今日の日経注目記事は、日本経済新聞の総合面にある「真相深層 ロシア、米の「裏庭」に接近南米ベネズエラ再建、火種に 軍事協力条件に債務猶予」です。





 世界最大規模の石油埋蔵国、南米ベネズエラは1300億ドル(14兆円強)もの債務の自力返済が難しくなった。1999年に誕生した反米左派政権の同国に対し、米国は黙認策をやめ、敵視政策にカジを切った。ベネズエラは債権国ロシアの支援を受け、経済・軍事で結び付きを強める。最大債権国の中国カードもちらつかせる。米国の「裏庭」南米でロシアや中国の存在感が増す。

地政学上の魅力

 「我々は他の国と同じように、ベネズエラ政府と互恵的な関係を発展させている」。ロシアのラブロフ外相は15日、モスクワでの記者会見でベネズエラ支援についてこう語った。支援を続けるかとの質問に「意味が分からない」とけむに巻いたが、額面通りに受け止める向きは少ない。

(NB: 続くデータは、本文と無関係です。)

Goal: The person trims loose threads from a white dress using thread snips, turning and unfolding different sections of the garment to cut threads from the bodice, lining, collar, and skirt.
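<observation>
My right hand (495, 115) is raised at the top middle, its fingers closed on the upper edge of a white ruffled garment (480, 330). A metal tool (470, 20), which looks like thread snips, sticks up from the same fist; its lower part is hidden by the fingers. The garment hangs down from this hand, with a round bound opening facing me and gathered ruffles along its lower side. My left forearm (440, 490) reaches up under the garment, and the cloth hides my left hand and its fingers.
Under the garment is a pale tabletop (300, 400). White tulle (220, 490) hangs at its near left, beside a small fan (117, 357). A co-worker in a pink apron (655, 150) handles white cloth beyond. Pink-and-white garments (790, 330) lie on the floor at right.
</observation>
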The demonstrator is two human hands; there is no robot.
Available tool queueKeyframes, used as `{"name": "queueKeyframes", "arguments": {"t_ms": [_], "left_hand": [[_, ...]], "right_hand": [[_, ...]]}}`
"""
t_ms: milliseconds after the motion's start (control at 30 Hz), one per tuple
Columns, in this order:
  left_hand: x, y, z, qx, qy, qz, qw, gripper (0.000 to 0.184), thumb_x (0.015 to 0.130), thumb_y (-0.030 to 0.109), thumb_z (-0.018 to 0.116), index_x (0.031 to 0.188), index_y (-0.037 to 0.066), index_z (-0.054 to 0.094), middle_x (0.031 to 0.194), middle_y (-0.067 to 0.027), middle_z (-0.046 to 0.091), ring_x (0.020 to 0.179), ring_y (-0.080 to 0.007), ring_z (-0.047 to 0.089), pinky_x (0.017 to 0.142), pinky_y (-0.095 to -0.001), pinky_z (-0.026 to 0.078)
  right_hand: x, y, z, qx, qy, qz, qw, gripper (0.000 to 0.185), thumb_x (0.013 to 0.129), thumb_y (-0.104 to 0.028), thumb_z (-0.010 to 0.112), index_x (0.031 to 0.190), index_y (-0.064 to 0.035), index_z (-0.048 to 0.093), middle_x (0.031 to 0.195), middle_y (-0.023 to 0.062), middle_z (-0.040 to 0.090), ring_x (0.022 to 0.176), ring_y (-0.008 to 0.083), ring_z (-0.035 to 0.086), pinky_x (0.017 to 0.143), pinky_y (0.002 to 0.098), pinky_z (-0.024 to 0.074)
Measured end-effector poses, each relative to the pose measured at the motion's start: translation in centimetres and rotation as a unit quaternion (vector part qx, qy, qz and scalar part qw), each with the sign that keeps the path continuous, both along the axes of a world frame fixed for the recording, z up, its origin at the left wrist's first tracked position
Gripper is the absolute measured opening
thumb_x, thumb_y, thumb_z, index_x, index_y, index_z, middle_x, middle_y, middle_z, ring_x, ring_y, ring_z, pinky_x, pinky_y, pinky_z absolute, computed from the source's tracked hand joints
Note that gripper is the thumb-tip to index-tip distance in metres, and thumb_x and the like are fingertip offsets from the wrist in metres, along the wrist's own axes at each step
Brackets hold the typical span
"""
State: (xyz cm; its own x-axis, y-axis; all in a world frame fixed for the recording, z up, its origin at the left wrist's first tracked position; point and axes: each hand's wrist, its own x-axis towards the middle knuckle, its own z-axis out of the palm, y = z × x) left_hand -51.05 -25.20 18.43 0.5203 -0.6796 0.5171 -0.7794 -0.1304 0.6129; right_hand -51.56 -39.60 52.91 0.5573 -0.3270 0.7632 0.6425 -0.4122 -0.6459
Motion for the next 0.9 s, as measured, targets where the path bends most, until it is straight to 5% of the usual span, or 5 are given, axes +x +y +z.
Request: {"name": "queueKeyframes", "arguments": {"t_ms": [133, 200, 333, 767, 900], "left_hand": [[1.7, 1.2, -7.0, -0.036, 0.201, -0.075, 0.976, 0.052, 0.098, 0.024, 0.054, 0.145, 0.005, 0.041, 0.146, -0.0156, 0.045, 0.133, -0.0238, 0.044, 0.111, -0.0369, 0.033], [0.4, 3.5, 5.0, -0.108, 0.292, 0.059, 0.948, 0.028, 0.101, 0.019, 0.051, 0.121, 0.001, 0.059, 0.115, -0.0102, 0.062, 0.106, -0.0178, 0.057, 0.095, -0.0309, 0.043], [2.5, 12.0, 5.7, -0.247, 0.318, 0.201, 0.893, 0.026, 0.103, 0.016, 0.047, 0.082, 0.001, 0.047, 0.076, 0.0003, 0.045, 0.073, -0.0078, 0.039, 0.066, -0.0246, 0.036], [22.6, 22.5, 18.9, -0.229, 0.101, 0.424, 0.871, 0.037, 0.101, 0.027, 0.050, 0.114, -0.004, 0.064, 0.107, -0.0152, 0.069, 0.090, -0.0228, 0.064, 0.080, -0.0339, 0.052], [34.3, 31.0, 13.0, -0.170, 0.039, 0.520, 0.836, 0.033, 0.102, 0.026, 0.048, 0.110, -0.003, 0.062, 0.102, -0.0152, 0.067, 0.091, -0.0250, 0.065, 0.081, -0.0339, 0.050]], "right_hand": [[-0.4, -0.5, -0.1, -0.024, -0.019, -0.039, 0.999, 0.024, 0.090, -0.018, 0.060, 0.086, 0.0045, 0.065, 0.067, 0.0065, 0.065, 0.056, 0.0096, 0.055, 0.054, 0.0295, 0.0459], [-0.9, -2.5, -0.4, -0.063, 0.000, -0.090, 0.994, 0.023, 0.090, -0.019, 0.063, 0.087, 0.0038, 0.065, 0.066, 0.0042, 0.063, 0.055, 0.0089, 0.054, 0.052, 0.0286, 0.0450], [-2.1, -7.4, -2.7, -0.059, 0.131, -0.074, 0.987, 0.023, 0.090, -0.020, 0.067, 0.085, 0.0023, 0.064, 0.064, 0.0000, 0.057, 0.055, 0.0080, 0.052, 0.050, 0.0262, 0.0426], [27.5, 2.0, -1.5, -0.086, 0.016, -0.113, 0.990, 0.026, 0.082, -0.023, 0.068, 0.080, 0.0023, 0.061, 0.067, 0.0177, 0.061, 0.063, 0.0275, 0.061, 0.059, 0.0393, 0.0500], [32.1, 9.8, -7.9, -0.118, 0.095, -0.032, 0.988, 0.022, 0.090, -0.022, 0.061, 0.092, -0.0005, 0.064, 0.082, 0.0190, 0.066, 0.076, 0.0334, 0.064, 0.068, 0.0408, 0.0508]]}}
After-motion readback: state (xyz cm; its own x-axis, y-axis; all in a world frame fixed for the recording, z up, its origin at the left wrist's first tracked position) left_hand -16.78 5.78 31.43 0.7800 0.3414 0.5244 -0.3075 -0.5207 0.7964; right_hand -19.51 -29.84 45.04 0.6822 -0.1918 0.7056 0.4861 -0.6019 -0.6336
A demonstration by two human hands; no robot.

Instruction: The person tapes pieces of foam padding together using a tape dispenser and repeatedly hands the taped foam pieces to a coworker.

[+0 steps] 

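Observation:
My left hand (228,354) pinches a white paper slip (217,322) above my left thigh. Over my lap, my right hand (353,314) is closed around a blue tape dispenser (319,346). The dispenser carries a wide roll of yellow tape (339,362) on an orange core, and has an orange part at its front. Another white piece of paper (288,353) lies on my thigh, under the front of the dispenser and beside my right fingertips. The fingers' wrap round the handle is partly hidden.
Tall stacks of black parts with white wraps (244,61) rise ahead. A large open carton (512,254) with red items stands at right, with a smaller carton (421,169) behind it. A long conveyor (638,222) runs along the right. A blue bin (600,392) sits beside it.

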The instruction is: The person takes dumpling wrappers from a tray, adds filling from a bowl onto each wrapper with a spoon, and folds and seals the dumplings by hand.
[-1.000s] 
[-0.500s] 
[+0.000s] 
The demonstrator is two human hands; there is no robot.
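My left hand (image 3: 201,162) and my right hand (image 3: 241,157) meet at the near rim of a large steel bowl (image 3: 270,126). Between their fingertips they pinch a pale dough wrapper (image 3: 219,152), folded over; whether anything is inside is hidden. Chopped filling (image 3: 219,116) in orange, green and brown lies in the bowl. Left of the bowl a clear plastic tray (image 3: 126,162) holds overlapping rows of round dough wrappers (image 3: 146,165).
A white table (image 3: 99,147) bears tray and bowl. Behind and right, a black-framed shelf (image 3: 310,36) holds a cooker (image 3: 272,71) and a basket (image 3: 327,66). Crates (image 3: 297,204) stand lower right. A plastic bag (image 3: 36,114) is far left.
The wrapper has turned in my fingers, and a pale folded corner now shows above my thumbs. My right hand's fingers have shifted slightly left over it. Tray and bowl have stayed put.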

 ロシア政府は15日、ベネズエラへの融資(約30億ドル)の返済期間を10年間に延長し、当初6年の支払いを最少にする支援策を発表した。13日に米格付け大手のS&Pグローバルと英フィッチ・レーティングスがベネズエラ債券を「部分的な債務不履行」と認定したのを受け、救済に動いた。

 シリアや北朝鮮の問題で米政府を揺さぶるプーチン大統領には、ベネズエラの地政学上の価値が魅力的に映るようだ。

 プーチン氏は返済猶予と引き換えに、ロシア軍艦をベネズエラに停泊させることを要求しているとされる。実現すれば、ロシアは米国の目と鼻の先の南米大陸に軍事拠点を持てる。「ベネズエラは自治権を守るため、ロシアとともに進む」。ベネズエラのマドゥロ大統領は8月、両国の軍事協力を発表。米国に対抗するうえでロシアを戦略的なパートナーとして迎える方針を固めたようだ。

 石油の利権も大きい。ロシア国営石油ロスネフチは、ベネズエラ国営石油会社PDVSAに融資。PDVSAが持つ米製油所に担保を設定したとされる。ロシアはベネズエラの債務問題を通じ、米国の石油産業にも影響力を及ぼせる。プーチン政権で実質ナンバー2とされるロスネフチのセチン社長が、ベネズエラ支援を主導しているとの指摘もある。

 最大の債権国、中国はどうか。中国は過去10年間でベネズエラのインフラ整備などに650億ドルを融資してきた。今もロシアの7倍近い約200億ドルの融資残高を抱えているとされる。近年は返済が滞り、2016年の投資はピーク時の3分の1に減った。石油や鉱山の分野で細々と投融資を続けている。

 「中国は長期展望で投資した。手は引かない」。米インターアメリカン・ダイアログのマーガレット・マイヤーズ氏はこうみる。ベネズエラは中国が精製する重質油を産出する。豊富な資源を見返りに経済支援を期待できる中国は、対米戦略上の切り札になり得る。ただ、中国は16日に「ベネズエラ政府は債務問題を適切に扱う能力があると信じている」(外務省の耿爽副報道局長)としただけで、沈黙を守る。

 ベネズエラは99年に左派政権が誕生し、米国を目の敵としてきた。実は経済面では米国に依存する。資金調達をウォール街に頼り、同国の輸出の95%を占める原油の最大の輸出先は米国だ。米国の金融機関や石油産業抜きに経済は成り立たないのが現実だった。

独裁政権と距離

 ベネズエラの反米政策は歴代の米政権にとって目障りだった。だが、ベネズエラ産原油の輸入はカナダやサウジアラビアに次いで全体の10%弱を占める規模だけに実質的に黙認してきた。

 その米国が敵視政策を始めた。民主的な選挙で選ばれた国会を無効とし、独裁を進めるマドゥロ政権に対し、米財務省は8月に新規の融資や債券発行を禁じる経済制裁に踏み切った。債務再編でも、交渉への参加は米国の経済制裁に抵触すると警告。結局、欧米の機関投資家は大半が参加せず、交渉を破談に追い込んだ。融資や起債で債務を返済する自転車操業に陥ったベネズエラに兵糧攻めを加えた。

 米国の敵視政策でベネズエラは、ロシアや中国への依存を強めざるを得ない。米国はベネズエラを締め付けすぎれば、石油というアキレスけんを中ロに握られかねない。